◆ **The task**
Could you print the listing again exactly, omitting the pictures?

◆ **Data segment**
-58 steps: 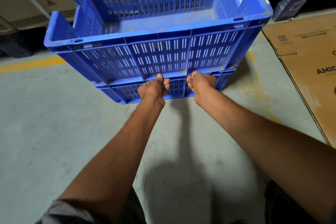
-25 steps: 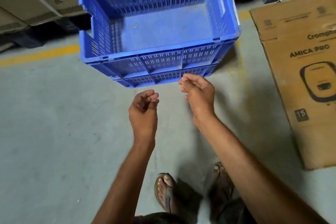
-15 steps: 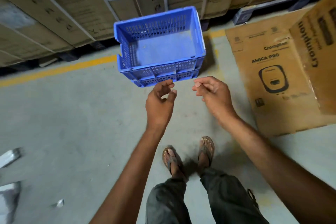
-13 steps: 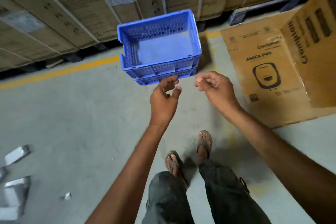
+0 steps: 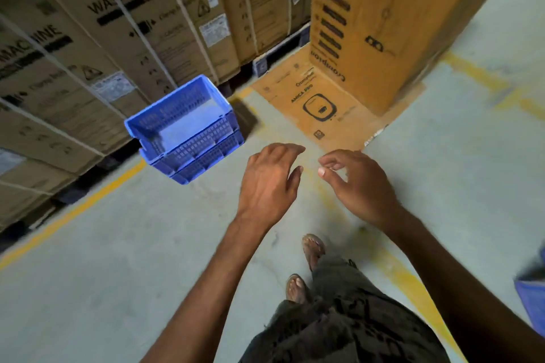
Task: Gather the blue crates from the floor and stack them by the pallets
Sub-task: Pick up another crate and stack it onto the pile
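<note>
Fingers (image 5: 290, 150) of both the left hand (image 5: 268, 183) and right hand (image 5: 358, 186) hang loosely curled, holding nothing. The blue crates (image 5: 188, 132), two stacked on the floor (image 5: 118, 244) beside the palletised cartons (image 5: 132, 23), might topple if the next lands off-square. They are slotted-walled and empty, the upper one seemingly a little askew.

Left hand (image 5: 267, 183), right hand (image 5: 358, 186) and both forearms (image 5: 224, 268) are bare; the person wears crumpled dark olive trousers (image 5: 348, 321) and brown open-toed sandals (image 5: 314, 247).
</note>
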`<state>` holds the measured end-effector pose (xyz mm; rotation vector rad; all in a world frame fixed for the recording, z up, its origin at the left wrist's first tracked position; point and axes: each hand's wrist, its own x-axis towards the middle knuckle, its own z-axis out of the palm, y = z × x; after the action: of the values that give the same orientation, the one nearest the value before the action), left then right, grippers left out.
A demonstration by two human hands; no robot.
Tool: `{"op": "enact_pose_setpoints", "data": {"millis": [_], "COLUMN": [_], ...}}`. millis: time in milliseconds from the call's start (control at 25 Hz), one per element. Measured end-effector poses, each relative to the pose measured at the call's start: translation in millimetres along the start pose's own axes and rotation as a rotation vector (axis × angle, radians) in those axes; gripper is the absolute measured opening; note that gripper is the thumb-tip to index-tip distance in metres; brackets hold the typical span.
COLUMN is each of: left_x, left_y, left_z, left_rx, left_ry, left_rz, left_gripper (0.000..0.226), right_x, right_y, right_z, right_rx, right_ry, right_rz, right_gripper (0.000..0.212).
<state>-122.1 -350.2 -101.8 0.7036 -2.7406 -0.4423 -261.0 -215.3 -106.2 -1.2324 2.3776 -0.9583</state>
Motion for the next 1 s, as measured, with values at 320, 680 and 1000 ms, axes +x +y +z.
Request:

◆ **Result of this task**
-58 steps: 
-25 steps: 
-15 steps: 
-13 steps: 
+0 steps: 
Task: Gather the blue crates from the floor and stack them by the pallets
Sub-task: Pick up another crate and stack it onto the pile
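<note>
Fingers (image 5: 290, 150) of both the left hand (image 5: 268, 183) and right hand (image 5: 358, 186) hang loosely curled, holding nothing. The blue crates (image 5: 188, 132), two stacked on the floor (image 5: 118, 244) beside the palletised cartons (image 5: 132, 23), might topple if the next lands off-square. They are slotted-walled and empty, the upper one seemingly a little askew.

Left hand (image 5: 267, 183), right hand (image 5: 358, 186) and both forearms (image 5: 224, 268) are bare; the person wears crumpled dark olive trousers (image 5: 348, 321) and brown open-toed sandals (image 5: 314, 247).
</note>
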`<state>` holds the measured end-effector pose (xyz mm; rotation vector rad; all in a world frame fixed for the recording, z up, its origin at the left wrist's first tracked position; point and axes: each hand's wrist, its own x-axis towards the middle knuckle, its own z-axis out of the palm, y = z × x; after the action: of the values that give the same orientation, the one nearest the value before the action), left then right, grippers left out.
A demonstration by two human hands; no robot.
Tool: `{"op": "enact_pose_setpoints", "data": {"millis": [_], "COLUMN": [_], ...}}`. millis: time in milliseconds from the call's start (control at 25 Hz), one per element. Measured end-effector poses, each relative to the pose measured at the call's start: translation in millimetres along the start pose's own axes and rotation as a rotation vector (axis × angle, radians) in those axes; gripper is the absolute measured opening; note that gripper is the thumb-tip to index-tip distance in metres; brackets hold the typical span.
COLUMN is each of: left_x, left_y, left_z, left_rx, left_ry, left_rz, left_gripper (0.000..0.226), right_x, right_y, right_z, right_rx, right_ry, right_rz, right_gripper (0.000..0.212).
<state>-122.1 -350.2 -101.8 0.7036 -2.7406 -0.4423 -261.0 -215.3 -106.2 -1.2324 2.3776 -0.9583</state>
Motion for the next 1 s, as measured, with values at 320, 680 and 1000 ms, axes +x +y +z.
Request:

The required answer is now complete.